In the current pragmatic, randomized, non-inferiority trial, the researchers sought to determine whether PCET was cost effective and non-inferior compared with CBT for treating moderate and severe depression within the IAPT service. They recruited individuals aged 18 years or older with moderate or severe depression according to the Clinical Interview Schedule-Revised and excluded those who presented with an organic condition, a prior diagnosis of personality disorder, bipolar disorder or schizophrenia, drug or alcohol dependency, an increased clinical risk for suicide or a long-term physical condition. They randomly assigned eligible participants to receive either PCET (n = 254; 54% women; 89% white) or CBT (n = 256; 61% women; 88% white) via a remote, web-based system, with therapy administered by appropriately trained PCET counselors and CBT therapists according to the IAPT service delivery model. Depression severity and symptomatology measured via the Patient Health Questionnaire-9 (PHQ-9) at 6 months after random assignment served as the primary outcome, with the PHQ-9 score at 12 months after random assignments as a key secondary outcome. The researchers analyzed these outcomes in the modified intention-to-treat population, which included all randomly assigned patients with complete data, and the per-protocol population, which included all participants who did not switch from their randomized treatment and received between four and 20 sessions. They analyzed safety in all randomly assigned patients.

A total of 401 enrolled participants composed the 6-month modified intention-to-treat analysis and 319 composed the 12-month modified intention-to-treat analysis. A total of 298 participants composed the 6-month per-protocol analysis. Results showed non-inferiority of PCET compared with CBT in the intention-to-treat population, with a mean PHQ-9 score of 12.74 in the PCET group and 13.25 in the CBT group, and in the per-protocol group, with a mean PHQ-9 score of 12.73 in the PCET group and 12.71 in the CBT group, at 6 months after random assignment. The researchers noted a significant adjusted between-group difference at 12 months after random assignment, for a mean PHQ-9 score of 1.73 favoring CBT, with a 95% CI that exceeded the two-point non-inferiority margin. They reported two deaths, one of which was by suicide in the PCET group and one because of chronic obstructive pulmonary disease in the CBT group. The responsible clinician determined both were unrelated to the trial. A total of three individuals in the PCET group and one in the CBT group made more than a single use of EDs for depression-related events, and three in the PCET group and three in the CBT group made a single use. The researchers noted inpatient treatment for a depression-related event among one patient in the PCET group.
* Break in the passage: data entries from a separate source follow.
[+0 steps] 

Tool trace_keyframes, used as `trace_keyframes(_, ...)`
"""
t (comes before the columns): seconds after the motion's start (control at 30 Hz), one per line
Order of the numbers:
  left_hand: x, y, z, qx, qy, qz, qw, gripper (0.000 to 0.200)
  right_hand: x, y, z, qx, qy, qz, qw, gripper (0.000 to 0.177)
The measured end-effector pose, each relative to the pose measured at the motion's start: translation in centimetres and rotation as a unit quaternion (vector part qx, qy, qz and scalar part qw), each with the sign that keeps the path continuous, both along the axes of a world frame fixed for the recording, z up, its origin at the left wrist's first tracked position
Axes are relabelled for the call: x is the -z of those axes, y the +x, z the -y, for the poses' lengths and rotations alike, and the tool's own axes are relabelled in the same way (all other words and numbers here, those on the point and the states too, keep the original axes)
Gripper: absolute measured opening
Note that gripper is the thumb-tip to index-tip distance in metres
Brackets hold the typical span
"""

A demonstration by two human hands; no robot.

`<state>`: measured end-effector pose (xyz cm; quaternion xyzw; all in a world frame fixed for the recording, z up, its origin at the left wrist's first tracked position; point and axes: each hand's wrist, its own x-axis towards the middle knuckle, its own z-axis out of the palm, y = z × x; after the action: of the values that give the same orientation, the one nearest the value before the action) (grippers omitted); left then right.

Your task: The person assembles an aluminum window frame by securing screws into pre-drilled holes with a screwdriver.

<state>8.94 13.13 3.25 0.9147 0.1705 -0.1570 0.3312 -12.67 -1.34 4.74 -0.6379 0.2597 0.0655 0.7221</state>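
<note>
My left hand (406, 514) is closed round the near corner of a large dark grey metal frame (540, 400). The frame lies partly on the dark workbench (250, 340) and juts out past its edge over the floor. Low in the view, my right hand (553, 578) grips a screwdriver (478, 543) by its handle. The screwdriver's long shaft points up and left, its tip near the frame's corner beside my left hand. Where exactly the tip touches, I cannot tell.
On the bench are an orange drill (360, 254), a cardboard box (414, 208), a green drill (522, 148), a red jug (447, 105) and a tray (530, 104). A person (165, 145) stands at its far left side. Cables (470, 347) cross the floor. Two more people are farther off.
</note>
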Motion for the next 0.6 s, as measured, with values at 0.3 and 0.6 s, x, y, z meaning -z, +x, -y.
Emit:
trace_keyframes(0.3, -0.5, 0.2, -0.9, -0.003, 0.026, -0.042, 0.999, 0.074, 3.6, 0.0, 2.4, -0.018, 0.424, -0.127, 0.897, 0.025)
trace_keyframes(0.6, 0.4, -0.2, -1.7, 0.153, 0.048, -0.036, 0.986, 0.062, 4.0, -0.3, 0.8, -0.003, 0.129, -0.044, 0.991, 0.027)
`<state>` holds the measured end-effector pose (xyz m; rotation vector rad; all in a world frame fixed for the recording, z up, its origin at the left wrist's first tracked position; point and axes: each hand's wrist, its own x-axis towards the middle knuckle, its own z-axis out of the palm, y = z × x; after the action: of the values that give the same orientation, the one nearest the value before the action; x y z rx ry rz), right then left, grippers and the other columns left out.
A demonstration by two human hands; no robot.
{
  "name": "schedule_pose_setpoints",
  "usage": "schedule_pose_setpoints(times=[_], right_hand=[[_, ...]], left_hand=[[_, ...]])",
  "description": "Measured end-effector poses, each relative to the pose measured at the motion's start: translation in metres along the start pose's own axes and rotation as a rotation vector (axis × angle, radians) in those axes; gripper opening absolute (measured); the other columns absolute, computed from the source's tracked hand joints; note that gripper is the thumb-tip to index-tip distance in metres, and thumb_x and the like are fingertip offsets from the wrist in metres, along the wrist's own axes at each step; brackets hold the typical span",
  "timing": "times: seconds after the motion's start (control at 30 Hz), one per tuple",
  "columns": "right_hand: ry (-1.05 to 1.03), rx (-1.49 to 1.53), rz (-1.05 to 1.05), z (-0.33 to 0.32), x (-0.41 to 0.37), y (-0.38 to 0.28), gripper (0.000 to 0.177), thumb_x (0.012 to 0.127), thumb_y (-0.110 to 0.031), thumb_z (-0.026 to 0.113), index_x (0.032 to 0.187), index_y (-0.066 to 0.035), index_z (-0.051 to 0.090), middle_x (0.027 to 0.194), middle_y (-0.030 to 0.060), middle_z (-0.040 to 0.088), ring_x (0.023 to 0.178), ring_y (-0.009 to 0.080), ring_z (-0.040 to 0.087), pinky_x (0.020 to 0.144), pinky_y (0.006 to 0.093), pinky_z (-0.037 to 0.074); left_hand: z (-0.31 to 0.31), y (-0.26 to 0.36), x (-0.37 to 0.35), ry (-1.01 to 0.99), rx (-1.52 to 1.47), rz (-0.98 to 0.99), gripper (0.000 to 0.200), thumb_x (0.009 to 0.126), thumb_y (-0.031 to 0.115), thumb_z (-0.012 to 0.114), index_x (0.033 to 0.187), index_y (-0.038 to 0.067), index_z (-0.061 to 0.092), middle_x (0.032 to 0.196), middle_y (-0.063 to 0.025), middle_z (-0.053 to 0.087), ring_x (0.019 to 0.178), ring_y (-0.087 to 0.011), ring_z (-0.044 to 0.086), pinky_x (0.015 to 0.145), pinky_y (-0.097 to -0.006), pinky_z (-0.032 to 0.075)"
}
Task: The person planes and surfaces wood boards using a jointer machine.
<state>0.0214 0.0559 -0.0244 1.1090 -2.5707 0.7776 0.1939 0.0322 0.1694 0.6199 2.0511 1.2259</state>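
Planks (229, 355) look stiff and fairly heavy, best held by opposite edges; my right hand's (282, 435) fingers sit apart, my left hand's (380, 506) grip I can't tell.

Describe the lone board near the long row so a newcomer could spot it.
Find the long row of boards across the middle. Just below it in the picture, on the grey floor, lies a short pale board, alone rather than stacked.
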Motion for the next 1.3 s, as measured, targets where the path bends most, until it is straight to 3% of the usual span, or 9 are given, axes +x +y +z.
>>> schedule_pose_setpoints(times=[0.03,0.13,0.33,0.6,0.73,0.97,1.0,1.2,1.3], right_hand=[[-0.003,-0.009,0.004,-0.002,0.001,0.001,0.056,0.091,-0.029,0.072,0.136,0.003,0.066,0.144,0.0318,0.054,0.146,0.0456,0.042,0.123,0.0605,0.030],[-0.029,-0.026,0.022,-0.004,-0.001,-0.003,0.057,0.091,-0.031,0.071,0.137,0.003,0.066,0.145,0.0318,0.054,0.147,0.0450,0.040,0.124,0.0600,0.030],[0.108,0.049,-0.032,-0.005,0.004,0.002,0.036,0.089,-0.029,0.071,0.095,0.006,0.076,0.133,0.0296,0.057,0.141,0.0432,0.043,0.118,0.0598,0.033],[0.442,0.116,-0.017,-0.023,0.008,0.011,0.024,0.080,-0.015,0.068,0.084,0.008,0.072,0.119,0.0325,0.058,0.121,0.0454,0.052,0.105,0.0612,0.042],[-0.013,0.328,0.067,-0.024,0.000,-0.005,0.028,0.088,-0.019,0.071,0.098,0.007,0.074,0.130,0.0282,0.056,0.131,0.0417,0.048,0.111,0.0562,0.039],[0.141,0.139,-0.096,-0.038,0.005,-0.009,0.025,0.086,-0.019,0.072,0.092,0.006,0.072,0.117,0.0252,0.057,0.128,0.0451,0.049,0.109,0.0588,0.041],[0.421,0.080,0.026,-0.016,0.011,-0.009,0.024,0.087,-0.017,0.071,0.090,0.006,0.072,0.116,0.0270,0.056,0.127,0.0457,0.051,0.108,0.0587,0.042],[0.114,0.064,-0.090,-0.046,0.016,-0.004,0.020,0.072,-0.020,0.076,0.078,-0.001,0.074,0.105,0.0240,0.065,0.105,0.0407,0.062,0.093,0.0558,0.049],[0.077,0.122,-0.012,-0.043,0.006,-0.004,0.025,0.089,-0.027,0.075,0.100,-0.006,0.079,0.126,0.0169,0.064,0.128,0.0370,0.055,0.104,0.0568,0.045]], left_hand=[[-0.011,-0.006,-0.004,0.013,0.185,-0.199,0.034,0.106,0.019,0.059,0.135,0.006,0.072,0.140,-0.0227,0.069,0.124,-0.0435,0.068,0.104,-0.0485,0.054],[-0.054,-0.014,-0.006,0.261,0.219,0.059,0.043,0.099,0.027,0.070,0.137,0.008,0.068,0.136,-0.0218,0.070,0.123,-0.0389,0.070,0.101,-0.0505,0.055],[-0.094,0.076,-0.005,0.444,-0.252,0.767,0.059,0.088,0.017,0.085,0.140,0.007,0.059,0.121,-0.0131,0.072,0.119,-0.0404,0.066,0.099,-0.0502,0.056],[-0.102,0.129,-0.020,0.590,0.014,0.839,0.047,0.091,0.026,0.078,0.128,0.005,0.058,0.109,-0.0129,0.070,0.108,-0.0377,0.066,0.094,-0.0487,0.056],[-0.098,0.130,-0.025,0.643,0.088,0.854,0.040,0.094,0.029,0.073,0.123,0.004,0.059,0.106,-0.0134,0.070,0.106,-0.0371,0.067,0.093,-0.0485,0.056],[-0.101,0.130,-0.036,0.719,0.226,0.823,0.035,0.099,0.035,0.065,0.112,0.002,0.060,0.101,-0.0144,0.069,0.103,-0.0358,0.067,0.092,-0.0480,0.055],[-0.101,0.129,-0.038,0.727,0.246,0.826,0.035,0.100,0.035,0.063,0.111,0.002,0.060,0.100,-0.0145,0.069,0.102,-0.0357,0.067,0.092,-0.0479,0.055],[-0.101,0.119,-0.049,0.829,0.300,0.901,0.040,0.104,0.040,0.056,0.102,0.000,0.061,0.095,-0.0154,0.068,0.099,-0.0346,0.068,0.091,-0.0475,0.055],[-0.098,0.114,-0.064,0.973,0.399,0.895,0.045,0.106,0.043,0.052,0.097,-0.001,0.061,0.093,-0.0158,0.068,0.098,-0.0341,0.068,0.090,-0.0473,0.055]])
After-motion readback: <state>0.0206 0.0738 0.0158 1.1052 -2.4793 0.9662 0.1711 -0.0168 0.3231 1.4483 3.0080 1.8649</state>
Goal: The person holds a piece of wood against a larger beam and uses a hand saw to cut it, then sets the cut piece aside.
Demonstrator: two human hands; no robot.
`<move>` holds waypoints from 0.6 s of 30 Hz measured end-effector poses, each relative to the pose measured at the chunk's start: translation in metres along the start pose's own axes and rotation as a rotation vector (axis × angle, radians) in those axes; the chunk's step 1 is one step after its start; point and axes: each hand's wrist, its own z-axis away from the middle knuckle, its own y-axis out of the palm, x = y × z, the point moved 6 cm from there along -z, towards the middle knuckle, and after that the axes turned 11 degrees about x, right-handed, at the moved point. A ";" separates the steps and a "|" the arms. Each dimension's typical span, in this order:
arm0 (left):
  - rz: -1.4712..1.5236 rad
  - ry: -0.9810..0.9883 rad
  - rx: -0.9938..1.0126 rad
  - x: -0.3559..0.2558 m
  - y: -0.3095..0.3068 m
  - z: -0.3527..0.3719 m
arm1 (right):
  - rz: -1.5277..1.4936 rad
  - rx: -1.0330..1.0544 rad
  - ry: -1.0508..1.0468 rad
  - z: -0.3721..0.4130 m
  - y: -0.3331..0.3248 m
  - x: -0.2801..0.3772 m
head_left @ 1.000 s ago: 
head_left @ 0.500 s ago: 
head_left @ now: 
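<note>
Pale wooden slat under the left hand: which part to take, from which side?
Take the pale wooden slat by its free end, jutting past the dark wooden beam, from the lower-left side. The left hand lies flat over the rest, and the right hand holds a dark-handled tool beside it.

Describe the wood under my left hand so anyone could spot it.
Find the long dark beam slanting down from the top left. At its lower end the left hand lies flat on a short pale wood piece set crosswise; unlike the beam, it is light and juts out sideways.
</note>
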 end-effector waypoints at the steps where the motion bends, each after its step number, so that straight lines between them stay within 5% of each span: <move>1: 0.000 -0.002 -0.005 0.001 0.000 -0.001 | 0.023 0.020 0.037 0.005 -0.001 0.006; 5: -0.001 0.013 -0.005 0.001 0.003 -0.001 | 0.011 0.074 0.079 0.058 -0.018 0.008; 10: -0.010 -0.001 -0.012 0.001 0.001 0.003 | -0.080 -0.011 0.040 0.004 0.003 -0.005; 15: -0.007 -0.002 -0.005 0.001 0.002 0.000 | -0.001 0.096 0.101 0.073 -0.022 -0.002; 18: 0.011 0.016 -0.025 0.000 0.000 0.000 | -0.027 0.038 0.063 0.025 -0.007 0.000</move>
“These results show that broadly similar outcomes between treatments in the short term are not a result of potential confounding factors,” Barkham and colleagues wrote. “Future attention should turn to developing and implementing the systematic follow-up of patients to provide robust evidence of the longer-term benefits of PCET and CBT within the English IAPT national program, with the aim of developing evidence-based allocation of patients to these therapy modalities.”